Karan KambleJul 01, 2022, 12:10 PM | Updated Jul 02, 2022, 04:25 PM IST
Eknath Shinde taking oath as Maharashtra chief minister

Eknath Shinde taking oath as Maharashtra chief minister


Eknath Shinde being sworn in as Maharashtra CM has surprised everyone. Here's what it means for the political dynamics of the state.

Fadnavis cut to size? Devendra Fadnavis assumed charge as the Deputy CM, but had earlier announced that he will be staying out of the government.

  • This shows that the coup was almost entirely conceptualised and executed by the BJP's central leadership, with the state unit having a marginal role.

  • Fadnavis' rise had clipped the wings of the OBC leadership in Maharashtra BJP, but, with Shinde, BJP wants to win back the Marathas.

  • The BJP’s long game seems to be to support Shinde and a Sena-led government till the next assembly elections in 2024 and get Fadnavis back as CM with a full majority.

  • Shrinking Thackeray influence: Uddhav Thackeray’s Shiv Sena has been reduced to a metropolitan relic. Their regions of strength had largely been the greater Mumbai and coastal regions, but even there, a decisive electoral edge was provided by the BJP.

    • Even in the Mumbai-Thane region, the Thackerays’ hold has shrunk markedly from what it was in 2019. The Thackeray faction does not hold a single seat in Thane and has abased itself to a few, scattered pockets in south and central Mumbai.

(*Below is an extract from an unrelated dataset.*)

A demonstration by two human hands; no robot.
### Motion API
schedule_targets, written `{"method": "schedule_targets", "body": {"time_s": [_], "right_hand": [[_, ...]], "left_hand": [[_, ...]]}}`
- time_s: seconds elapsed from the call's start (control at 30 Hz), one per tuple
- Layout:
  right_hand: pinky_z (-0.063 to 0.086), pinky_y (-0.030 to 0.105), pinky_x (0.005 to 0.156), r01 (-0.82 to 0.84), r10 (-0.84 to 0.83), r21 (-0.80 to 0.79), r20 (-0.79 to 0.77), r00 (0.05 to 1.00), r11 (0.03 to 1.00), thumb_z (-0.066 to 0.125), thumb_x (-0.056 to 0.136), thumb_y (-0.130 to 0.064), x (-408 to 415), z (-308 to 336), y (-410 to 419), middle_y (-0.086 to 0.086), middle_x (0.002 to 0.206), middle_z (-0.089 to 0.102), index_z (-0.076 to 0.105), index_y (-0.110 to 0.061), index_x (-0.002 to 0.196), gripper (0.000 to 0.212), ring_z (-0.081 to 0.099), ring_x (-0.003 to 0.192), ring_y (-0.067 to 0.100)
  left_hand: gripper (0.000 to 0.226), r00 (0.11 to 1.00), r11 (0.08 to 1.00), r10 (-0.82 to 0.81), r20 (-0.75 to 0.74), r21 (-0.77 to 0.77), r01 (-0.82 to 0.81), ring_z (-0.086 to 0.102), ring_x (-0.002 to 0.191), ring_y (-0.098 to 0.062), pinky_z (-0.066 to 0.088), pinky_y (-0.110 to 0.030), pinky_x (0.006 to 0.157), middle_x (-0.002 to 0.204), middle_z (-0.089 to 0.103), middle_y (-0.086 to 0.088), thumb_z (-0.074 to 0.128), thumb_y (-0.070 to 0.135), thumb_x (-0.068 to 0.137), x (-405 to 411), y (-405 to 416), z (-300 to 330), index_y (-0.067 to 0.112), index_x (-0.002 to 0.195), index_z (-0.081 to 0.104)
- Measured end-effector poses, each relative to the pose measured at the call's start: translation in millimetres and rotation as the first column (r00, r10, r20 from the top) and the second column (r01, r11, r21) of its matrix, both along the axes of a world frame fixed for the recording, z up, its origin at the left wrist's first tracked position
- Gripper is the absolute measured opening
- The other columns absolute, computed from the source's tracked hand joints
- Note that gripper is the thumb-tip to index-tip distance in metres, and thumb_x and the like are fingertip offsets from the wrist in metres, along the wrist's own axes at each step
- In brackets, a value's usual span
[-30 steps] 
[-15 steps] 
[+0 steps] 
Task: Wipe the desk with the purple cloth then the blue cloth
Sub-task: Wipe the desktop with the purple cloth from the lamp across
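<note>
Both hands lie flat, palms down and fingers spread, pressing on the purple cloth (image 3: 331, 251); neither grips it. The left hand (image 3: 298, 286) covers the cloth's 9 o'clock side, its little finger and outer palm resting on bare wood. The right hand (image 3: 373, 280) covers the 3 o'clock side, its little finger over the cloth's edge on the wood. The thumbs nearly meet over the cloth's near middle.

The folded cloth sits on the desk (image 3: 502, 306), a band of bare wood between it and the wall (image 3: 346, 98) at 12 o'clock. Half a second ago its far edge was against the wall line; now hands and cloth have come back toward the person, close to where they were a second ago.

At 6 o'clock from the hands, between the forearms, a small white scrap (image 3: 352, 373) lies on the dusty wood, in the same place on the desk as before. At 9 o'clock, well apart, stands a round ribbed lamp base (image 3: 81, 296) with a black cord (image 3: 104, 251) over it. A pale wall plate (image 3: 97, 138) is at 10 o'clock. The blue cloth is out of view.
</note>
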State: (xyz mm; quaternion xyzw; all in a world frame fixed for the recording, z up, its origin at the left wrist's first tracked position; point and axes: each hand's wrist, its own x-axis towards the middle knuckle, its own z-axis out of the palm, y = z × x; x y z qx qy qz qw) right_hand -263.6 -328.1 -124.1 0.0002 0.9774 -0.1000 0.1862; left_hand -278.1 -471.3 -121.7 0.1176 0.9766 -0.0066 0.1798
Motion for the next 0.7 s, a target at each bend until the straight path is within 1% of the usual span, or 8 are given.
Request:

  • Shinde’s ascent means that the Thackerays will lose control of Mumbai Corporation in local body polls, scheduled to be held later this year.

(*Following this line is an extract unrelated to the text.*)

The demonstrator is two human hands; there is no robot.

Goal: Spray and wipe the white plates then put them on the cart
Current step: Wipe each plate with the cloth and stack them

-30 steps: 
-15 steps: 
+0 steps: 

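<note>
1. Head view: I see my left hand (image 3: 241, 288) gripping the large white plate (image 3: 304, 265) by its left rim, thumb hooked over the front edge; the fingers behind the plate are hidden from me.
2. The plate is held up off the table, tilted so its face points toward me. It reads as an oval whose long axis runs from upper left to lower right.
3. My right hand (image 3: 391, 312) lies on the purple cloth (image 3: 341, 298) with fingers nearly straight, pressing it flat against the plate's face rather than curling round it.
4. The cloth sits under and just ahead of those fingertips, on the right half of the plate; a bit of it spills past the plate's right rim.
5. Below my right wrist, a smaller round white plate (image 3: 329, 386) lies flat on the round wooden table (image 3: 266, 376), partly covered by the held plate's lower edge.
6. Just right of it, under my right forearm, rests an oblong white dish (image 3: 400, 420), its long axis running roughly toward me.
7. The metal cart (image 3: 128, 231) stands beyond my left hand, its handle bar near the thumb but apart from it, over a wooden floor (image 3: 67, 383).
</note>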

  • Impact on political culture: The Maharashtra episode is one more proof that dynastic politics doesn’t pay off, as it inevitably becomes afflicted at some point by the Icarus Syndrome.

    • The Shinde faction’s unceremonious ouster of the party’s founding family now offers a template to those who fret over the decline of the Congress. It is both evidence and warning that either a party can survive, or its first family, but not both.

  • The fact that the Shinde faction broke with Thackeray on the issue of Hindutva means that an end point for secularism has been set off in the state.

  • Impact on political parties: The biggest blow will be faced by Sharad Pawar and his NCP. With Shinde at the helm, Pawar is on the backfoot because he knows that the BJP will aggressively work to make further inroads into his bastion of western Maharashtra.

    • By losing power, Congress is even more on the backfoot. It is reduced to fourth place today and this decline will only speed up further, as the BJP has embarked on a fresh growth phase in the state.

  • The Thackeray faction doesn’t just lose the bulk of its relevance in state and Mumbai politics, but at the centre as well. This is because an exodus by their parliamentarians is on the cards, since those Sena MPs know that they will struggle to get re-elected now that the Sena-BJP vote is gone.

  • The BJP’s ascent to primacy in the Mumbai Corporation with Shinde's help would be just the fillip the party seeks in the run-up to the 2024 general elections; because if the two top political prizes in India are Maharashtra and UP, then Mumbai is a close third.